▸ YOUR INSTRUCTIONS:
Your task is to return exactly the lines that run from the one containing "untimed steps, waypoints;" through the end of the listing below, without any pictures.

▸ GIVEN MATERIAL:
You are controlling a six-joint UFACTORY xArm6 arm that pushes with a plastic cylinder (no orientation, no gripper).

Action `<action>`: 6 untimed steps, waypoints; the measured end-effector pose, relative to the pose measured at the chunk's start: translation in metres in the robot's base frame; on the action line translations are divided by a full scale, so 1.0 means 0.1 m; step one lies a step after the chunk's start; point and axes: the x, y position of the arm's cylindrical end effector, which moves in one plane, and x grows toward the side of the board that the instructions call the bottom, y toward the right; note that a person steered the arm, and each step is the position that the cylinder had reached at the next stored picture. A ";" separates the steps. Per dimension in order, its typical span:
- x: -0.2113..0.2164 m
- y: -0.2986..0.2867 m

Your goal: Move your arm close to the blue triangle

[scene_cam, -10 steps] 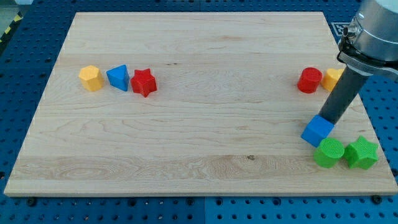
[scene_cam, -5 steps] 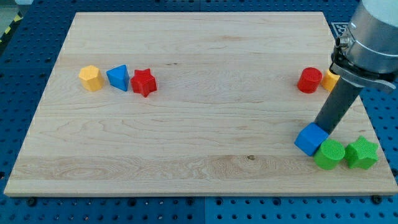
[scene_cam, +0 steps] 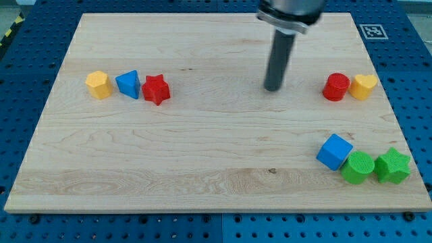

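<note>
The blue triangle (scene_cam: 128,84) lies at the view's left, between a yellow hexagon (scene_cam: 98,85) and a red star (scene_cam: 156,89). My tip (scene_cam: 273,88) stands on the board right of centre, far to the right of the blue triangle and left of the red cylinder (scene_cam: 335,88). It touches no block.
A yellow heart (scene_cam: 363,86) sits right of the red cylinder. A blue cube (scene_cam: 335,151), a green cylinder (scene_cam: 357,167) and a green star (scene_cam: 392,166) cluster at the bottom right. The wooden board (scene_cam: 216,148) rests on a blue pegboard.
My tip has left the blue cube at the bottom right and moved up and left to right of the board's centre. The blue cube was nudged slightly down-left before that.
</note>
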 end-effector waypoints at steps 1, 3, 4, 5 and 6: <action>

▸ EXERCISE OUTPUT:
Action `<action>`: 6 untimed steps, waypoints; the measured end-effector pose, relative to the pose measured at the chunk's start: translation in metres in the robot's base frame; on the action line translations are divided by a full scale, so 1.0 means 0.1 m; step one lies a step after the chunk's start; point and axes: the x, y position of the arm's cylindrical end effector, which moves in one plane, and x grows toward the side of the board that the instructions call the bottom, y toward the right; note that a person steered the arm, and each step is the position that the cylinder had reached at the next stored picture. A ";" separates the steps. Per dimension in order, its typical span:
- x: -0.2113..0.2164 m
- y: -0.2986..0.2867 m

Your goal: Move your arm close to the blue triangle

[scene_cam, -10 steps] 
[scene_cam, -5 steps] 
[scene_cam, +0 steps] 

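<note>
The blue triangle (scene_cam: 128,84) lies at the view's left, between a yellow hexagon (scene_cam: 98,85) and a red star (scene_cam: 156,89). My tip (scene_cam: 273,88) stands on the board right of centre, far to the right of the blue triangle and left of the red cylinder (scene_cam: 335,88). It touches no block.
A yellow heart (scene_cam: 363,86) sits right of the red cylinder. A blue cube (scene_cam: 335,151), a green cylinder (scene_cam: 357,167) and a green star (scene_cam: 392,166) cluster at the bottom right. The wooden board (scene_cam: 216,148) rests on a blue pegboard.
My tip has left the blue cube at the bottom right and moved up and left to right of the board's centre. The blue cube was nudged slightly down-left before that.
</note>
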 end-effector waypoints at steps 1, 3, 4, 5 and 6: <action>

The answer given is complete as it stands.